Carlos Vives singles chronology
| "Dame una Sonrisa" (2015) | "Nota de Amor" (2015) | "Las Cosas de la Vida" (2015) |

Daddy Yankee singles chronology
| "Sabado Rebelde" (2014) | "Nota de Amor" (2015) | "Sígueme y Te Sigo" (2015) |

= Nota de Amor =

"Nota de Amor" ("Love Note") is a song by Puerto Rican rapper and singer Wisin and Colombian singer Carlos Vives, featuring fellow Puerto Rican rapper and singer Daddy Yankee.
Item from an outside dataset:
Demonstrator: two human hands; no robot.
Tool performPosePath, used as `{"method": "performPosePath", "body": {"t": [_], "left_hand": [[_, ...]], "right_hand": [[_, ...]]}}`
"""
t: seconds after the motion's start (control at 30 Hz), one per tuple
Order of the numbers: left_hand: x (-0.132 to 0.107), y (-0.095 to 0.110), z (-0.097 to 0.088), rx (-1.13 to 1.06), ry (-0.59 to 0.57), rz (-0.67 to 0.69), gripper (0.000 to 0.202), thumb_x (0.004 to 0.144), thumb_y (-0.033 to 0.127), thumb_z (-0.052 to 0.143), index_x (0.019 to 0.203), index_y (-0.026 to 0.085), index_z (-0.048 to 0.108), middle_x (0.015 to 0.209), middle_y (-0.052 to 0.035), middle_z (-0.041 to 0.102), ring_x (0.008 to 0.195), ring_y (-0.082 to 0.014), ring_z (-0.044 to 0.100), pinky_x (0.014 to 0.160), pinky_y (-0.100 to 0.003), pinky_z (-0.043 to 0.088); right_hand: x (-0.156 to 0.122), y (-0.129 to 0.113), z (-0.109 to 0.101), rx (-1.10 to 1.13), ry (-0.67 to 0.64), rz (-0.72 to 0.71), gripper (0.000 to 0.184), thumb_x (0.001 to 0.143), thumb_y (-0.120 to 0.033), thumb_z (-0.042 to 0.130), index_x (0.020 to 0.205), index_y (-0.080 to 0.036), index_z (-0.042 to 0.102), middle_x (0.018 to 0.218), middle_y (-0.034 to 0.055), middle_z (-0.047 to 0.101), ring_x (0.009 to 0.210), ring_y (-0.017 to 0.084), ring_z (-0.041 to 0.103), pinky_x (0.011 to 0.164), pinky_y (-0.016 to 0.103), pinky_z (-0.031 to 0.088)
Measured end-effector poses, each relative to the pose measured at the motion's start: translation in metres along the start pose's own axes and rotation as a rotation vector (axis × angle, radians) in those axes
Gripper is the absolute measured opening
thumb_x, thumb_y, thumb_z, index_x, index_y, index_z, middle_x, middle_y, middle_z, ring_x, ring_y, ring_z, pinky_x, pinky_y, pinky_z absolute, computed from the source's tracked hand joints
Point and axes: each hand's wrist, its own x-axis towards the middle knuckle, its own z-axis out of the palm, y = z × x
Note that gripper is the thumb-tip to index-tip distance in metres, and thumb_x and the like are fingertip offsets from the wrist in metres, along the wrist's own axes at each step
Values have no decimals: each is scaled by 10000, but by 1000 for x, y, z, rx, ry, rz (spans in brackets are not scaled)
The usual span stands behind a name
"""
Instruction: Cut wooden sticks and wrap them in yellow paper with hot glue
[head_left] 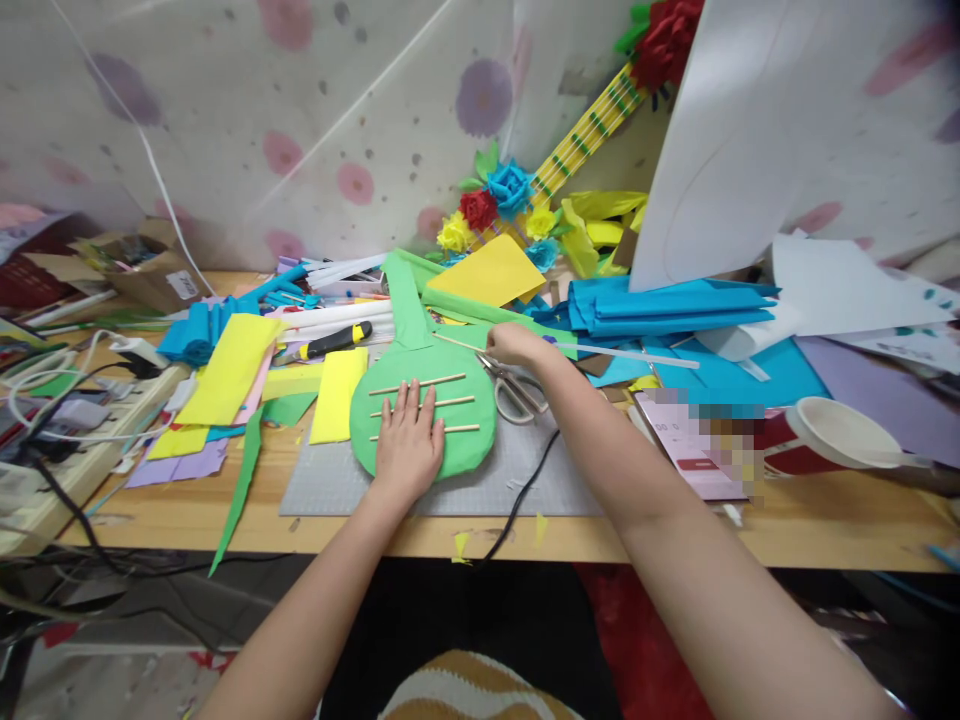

It was the lead single for Wisin's third studio album Los Vaqueros: La Trilogía (2015).

==Charts==

===Weekly charts===

| Chart (2015) | Peak position |
|---|---|
| Colombia (National-Report) | 2 |
| Dominican Republic Pop Chart (Monitor Latino) | 3 |
| Ecuador (National-Report) | 16 |
| Mexico (Billboard Mexican Airplay) | 41 |
| US Hot Latin Songs (Billboard) | 5 |
| US Latin Airplay (Billboard) | 1 |
| US Latin Rhythm Airplay (Billboard) | 1 |
| US Tropical Airplay (Billboard) | 29 |
| Venezuela (Record Report) | 14 |

===Year-end charts===

| Chart (2015) | Position |
|---|---|
| US Hot Latin Songs (Billboard) | 22 |

==Certifications==

| Region | Certification | Certified units/sales |
| Mexico (AMPROFON) | Gold | 30,000^{*} |
| Spain (Promusicae) | Gold | 30,000^{‡} |
| United States (RIAA) | 5× Platinum (Latin) | 300,000^{‡} |
^{*} Sales figures based on certification alone. ^{‡} Sales+streaming figures based on certification alone.